Solitude, mère de l’écoute et de l’éveil.

Solitude, tu ne fais pas avancer le schmiliblick.

Solitude, tu n’arrives à rien qu’à toi-même.

Je me souviens du temps où tu me terrifias. Ou c’était l’égarement absolu, le déchirement dans ton appréhension. Je me souviens de la peur, de l’angoisse extrême, de cette douleur essentielle qui me broyait, et qui m’a souvente fois mené à.

Je me souviens du temps où tu me privais de sommeil, me plongeait dans de longues nuits d’insomnie et d’anxiété débilitante, je me tortillais entre les draps, les muscles inlassablement tendus, secoués de spasmes, l’estomac noué.

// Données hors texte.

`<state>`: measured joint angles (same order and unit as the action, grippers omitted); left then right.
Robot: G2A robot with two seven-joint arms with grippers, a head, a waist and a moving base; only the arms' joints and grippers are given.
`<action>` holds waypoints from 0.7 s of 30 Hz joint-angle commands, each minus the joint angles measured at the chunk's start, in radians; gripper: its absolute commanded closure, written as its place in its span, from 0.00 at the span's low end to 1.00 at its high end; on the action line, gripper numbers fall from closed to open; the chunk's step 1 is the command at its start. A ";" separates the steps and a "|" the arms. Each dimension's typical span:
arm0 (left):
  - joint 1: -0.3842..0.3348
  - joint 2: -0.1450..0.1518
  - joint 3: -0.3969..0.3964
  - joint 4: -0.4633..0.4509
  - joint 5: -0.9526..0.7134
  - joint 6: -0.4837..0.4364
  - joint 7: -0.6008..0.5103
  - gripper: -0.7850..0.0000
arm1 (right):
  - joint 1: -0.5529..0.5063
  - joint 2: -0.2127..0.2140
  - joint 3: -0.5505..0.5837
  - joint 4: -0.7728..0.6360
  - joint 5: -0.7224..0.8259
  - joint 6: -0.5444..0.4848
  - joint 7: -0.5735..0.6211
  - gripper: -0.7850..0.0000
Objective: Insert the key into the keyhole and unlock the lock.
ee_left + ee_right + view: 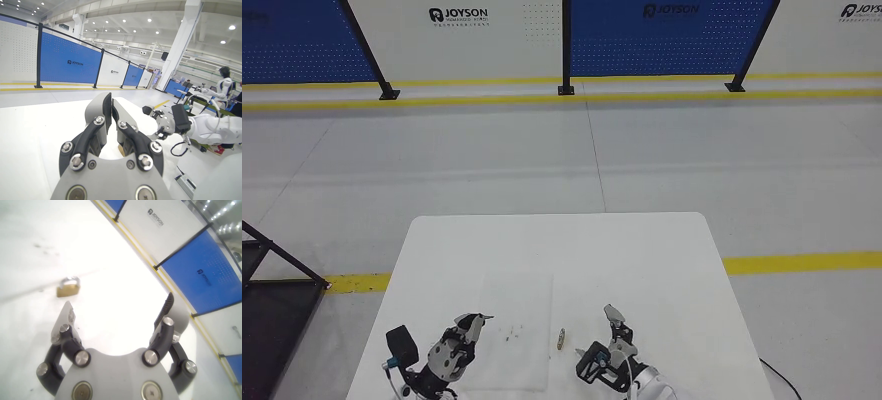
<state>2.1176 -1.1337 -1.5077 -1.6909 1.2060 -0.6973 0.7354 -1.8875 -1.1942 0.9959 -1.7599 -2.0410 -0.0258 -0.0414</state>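
Note:
A brass padlock [561, 339] with a silver shackle lies flat near the front edge of the white table [542, 250]. It rests between the two arms. In the right wrist view the padlock [68, 289] sits just beyond one fingertip of my right gripper [119, 302], which stands open and empty. My right gripper [616, 320] is to the right of the lock. My left gripper [478, 322] is to the lock's left, with its black pads [107, 106] pressed together. I cannot tell whether a key is between them. A tan corner of the padlock [120, 148] peeks from behind a left finger.
A few small dark specks [510, 331] lie on the table between the left gripper and the padlock. My right gripper [149, 123] and its white arm show across the table in the left wrist view. Blue and white fence panels [662, 35] stand beyond the floor.

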 commanded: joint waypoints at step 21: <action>0.000 0.000 0.003 0.008 0.004 0.006 0.009 1.00 | 0.161 -0.071 -0.190 0.222 0.169 0.115 0.051 0.00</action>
<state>2.1175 -1.1340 -1.5050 -1.6828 1.2096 -0.6913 0.7447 -1.7317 -1.2633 0.8087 -1.5433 -1.8783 0.0845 0.0084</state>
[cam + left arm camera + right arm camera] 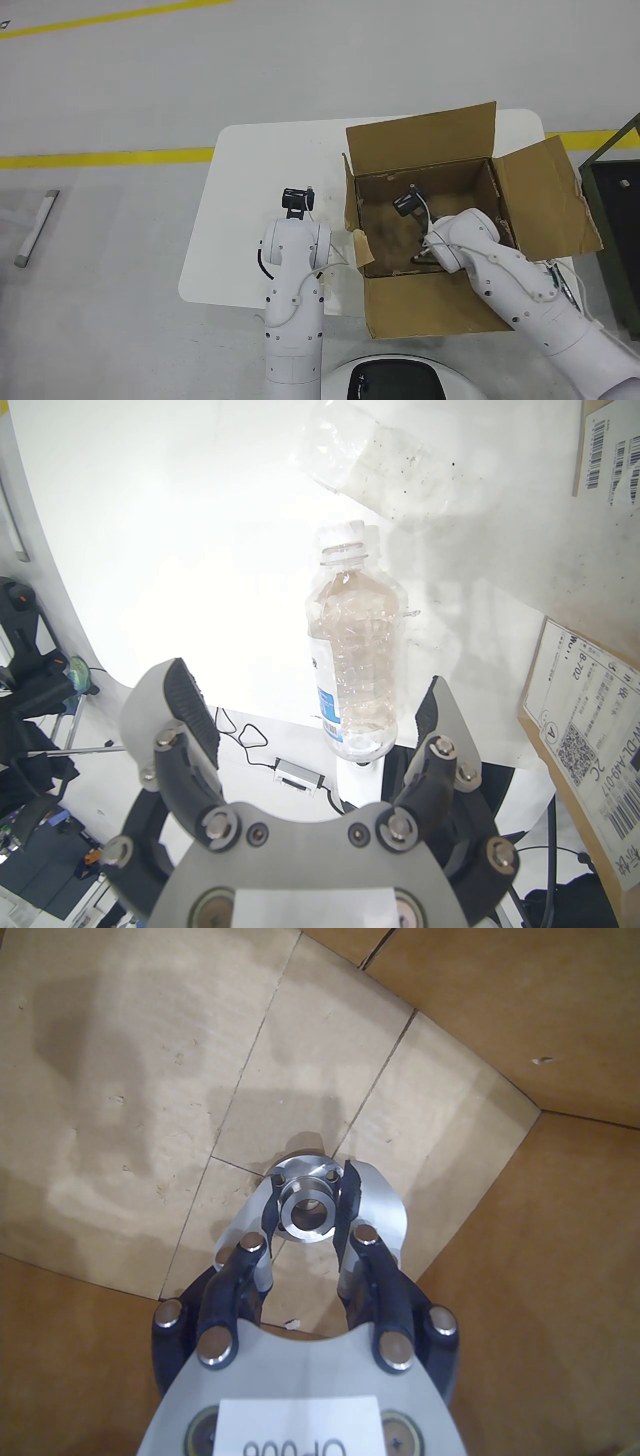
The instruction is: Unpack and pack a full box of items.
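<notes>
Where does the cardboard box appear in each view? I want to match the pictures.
Top view: the cardboard box stands open on the white table, toward the picture's right, with an arm inside.
Left wrist view: its labelled outer wall, beside the water bottle ahead of the open left gripper.
Right wrist view: its inner floor and walls surround the right gripper, shut on a metal flange.
Shared landmark: the white table, in top and left wrist views.

Blowing out bench (150,550) to flat white in left wrist view, washing away neck of clear bottle (357,660). Casting grey shadow from bottle toward box (580,720). Lighting top view evenly from overhead. Dimming inside box, blotching its floor with shadow; glinting on metal flange (300,1170) in right claw (310,1203). Bowing straight edges at wrist-view margins.
</notes>
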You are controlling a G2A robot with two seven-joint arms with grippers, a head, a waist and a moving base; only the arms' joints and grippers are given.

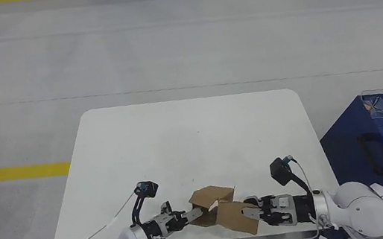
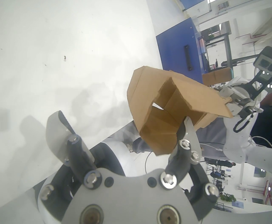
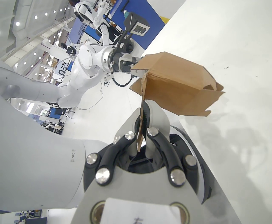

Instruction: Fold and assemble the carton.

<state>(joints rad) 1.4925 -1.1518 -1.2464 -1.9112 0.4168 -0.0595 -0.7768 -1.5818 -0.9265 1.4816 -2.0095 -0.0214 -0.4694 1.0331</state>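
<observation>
Surface (image 1: 178,129), white with rounded corners, carries the work at its near edge. Carton (image 1: 217,207), brown and half-formed, is there between your two arms. Its body is opened into a skewed tube with loose flaps at the ends. Whether it touches the surface cannot be told.

Your right pincer (image 3: 142,118) is clamped on one thin flap, held edge-on between the pads. Your left pincer (image 2: 122,117) stands wide, with one finger (image 2: 188,127) against the carton's open end and the other well apart over the surface.

The step in hand looks like squaring the tube. To do it well, hold the right grip firm as an anchor. Press with the left finger along a crease rather than mid-panel, so the wall folds instead of buckling. Mind the ragged flap edge, since a hard pull could tear it.
</observation>
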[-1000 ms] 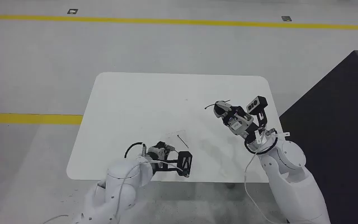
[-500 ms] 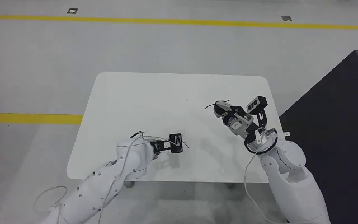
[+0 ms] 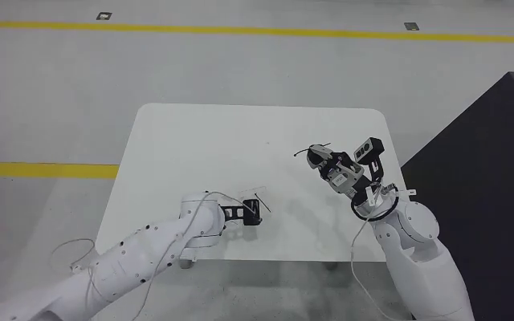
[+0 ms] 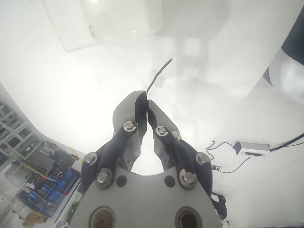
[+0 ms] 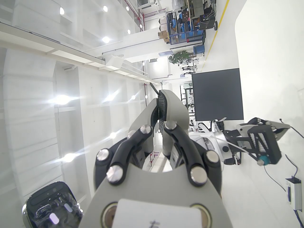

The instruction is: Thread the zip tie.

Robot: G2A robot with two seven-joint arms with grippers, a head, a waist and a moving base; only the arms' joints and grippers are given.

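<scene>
Since the left gripper (image 4: 146, 96) pinches the zip tie (image 4: 158, 73) shut-jawed with its thin tip jutting free above the table (image 3: 201, 136), and the right gripper (image 3: 320, 157), well apart, is clamped on a second black strip (image 3: 303, 149) with a curled tail, both look held for tip-to-head feeding, not yet aligned

A straight black zip tie (image 4: 158, 74) juts from the left tool (image 4: 146, 97), near; a curved zip tie (image 3: 303, 150) from the right tool (image 5: 158, 103), farther right.
</scene>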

Je me tournais et me retournais sans répit, les épaules crispés, au point que le cou était douloureux.

Je me souviens de toi, Solitude, je ne m’en souviens que trop bien. Tu étais ma tortionnaire, tu me précipitais au tréfonds de tes oubliettes. La régularité de tes tourments était la seule certitude alors de mon quotidien.

Aujourd’hui, tu es une compagne plus délicate. Le plus souvent, tu restes silencieuse : tu gardes ta réserve avec tact. Parfois, tu m’insuffles une toute petite pointe de nostalgie, ou un désir fugitif, aussi fulgurant qu’éphémère, et dont je garde très rarement le moindre souvenir. Tu n’es pas en repos, non. Un changement de rythme, un essoufflement passager. Rien de plus.